Kivy’s bind method

One of the most common problems for new Kivy users is misunderstanding how the bind method works, especially amongst newer Python users who haven’t fully formed their intuition about function calls. For instance, a user will write code like:

some_screenmanager.bind(current=a_function(arg1, arg2))

Here, the idea is that when the current property changes, it will call a_function with the arguments arg1 and arg2.

The problem is that Python itself doesn’t work like this; the bind method doesn’t know about the existence of a_function or its arguments, it only receives the result of this function call. This often leads to confusion when a user doesn’t understand why the binding is only called once, during the declaration of the binding.

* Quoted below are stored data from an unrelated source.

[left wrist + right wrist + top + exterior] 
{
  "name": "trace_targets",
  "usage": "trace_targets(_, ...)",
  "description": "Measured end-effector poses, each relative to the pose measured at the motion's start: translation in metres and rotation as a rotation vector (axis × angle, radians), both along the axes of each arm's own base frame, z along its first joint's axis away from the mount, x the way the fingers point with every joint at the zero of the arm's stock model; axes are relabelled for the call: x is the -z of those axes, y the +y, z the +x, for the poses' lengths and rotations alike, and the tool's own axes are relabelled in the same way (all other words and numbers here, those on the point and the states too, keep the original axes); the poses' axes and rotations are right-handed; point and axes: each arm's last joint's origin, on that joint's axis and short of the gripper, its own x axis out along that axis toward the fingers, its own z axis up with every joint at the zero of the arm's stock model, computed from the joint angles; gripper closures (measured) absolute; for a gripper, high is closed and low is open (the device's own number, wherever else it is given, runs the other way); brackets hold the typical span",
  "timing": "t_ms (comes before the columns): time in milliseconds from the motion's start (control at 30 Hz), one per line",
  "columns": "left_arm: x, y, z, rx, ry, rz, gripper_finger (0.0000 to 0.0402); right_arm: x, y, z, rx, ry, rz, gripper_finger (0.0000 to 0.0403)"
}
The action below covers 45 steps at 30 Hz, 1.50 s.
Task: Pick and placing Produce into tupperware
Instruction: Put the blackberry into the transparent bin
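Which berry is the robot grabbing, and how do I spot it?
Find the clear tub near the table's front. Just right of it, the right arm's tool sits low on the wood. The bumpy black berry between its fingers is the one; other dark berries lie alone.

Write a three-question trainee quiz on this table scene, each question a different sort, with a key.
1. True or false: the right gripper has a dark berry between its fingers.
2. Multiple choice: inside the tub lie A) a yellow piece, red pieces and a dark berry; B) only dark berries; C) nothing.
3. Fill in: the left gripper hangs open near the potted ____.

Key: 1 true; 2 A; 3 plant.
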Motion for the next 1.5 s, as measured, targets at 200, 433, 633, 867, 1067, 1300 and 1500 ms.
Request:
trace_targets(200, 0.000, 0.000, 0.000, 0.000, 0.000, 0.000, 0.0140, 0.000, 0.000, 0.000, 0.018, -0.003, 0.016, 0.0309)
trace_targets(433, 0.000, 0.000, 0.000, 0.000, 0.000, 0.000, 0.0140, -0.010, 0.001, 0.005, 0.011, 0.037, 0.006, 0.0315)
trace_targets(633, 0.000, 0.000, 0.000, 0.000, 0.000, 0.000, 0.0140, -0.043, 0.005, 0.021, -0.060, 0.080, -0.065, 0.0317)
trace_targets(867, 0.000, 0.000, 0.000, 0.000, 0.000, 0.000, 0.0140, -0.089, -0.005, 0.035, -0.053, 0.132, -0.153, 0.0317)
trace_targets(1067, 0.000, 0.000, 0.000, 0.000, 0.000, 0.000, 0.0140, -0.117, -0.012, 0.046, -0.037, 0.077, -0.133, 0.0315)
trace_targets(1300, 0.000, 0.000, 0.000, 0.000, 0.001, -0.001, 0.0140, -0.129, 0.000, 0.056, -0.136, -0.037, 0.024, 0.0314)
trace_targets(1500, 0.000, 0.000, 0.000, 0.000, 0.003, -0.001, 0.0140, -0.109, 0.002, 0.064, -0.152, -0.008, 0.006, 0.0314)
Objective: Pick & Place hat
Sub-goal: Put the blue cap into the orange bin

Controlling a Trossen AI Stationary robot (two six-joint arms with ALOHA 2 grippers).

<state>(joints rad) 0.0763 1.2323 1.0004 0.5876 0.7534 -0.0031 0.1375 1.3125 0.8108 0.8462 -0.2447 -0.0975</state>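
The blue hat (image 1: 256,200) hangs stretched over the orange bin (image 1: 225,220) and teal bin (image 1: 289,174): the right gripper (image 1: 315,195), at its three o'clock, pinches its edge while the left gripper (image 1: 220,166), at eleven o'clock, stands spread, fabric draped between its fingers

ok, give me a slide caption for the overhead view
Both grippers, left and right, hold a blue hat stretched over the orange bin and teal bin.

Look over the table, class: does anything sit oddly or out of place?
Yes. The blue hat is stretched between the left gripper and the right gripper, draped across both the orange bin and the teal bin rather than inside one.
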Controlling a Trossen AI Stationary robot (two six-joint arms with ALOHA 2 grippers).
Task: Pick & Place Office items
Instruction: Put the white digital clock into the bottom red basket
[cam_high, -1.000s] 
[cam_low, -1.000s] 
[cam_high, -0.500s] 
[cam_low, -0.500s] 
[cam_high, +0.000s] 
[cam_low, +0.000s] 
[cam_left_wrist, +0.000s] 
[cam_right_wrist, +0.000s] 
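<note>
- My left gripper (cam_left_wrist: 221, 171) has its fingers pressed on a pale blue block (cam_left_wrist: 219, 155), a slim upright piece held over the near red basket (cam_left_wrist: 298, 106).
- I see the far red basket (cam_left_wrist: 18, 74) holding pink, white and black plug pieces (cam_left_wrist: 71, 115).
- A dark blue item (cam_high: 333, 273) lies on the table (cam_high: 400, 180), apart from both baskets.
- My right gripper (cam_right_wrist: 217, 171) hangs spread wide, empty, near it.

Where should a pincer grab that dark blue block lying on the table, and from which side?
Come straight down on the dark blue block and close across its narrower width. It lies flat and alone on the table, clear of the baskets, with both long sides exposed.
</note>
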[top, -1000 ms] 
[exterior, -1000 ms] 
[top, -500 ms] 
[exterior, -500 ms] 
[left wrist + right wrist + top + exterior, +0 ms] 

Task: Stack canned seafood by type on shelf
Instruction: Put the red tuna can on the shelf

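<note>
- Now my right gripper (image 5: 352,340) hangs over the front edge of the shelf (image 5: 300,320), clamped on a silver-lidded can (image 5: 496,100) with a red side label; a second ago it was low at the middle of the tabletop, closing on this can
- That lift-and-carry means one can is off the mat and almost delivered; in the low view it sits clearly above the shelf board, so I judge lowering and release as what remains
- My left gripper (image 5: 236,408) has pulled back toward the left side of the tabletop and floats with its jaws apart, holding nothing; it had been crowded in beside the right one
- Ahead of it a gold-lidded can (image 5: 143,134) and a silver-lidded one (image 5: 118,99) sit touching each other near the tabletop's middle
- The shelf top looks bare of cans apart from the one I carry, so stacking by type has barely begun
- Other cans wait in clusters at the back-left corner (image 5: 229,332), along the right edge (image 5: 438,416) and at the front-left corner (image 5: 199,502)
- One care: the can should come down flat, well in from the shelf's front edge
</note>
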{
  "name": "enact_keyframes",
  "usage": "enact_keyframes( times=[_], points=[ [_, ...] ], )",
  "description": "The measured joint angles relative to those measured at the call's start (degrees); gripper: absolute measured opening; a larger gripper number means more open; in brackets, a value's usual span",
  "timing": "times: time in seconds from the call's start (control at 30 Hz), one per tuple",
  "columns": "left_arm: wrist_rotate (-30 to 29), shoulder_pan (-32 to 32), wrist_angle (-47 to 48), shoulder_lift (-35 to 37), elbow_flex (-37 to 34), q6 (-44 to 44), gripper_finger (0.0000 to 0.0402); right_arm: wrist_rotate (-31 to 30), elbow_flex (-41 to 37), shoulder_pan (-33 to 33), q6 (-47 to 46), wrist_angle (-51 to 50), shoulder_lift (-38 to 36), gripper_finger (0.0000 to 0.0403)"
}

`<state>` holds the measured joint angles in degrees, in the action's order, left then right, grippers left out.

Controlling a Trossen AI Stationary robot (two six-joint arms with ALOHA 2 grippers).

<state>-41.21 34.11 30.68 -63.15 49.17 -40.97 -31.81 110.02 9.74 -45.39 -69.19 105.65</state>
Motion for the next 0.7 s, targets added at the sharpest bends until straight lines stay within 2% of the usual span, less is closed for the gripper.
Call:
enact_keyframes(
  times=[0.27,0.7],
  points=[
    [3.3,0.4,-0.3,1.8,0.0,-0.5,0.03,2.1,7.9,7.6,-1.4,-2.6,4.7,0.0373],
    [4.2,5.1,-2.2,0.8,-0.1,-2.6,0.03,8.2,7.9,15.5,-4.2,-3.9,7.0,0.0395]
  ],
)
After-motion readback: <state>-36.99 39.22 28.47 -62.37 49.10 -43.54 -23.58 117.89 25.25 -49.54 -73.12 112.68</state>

Stepping back, our real goal is to call a_function with the given arguments, but bind needs to be passed a function if it is to work correctly. That means we can solve our problem by creating a new function with these arguments already passed (and discarding the extra arguments automatically passed by bind).

It’s usually convenient to do this with the partial function from the functools module:

from functools import partial
some_screenmanager.bind(current=partial(a_function,arg1, arg2))

partial returns a new function that will automatically be passed arg1 and arg2, exactly as we want. You can also pass kwargs this way.

This isn’t the only way to solve the problem, we could have created a lambda function (though the syntax is longer and can have scope problems) or an entire new function with def syntax, but both of these are more complicated than the simple use of partial. So if you need to do a binding in Python, look at this way first!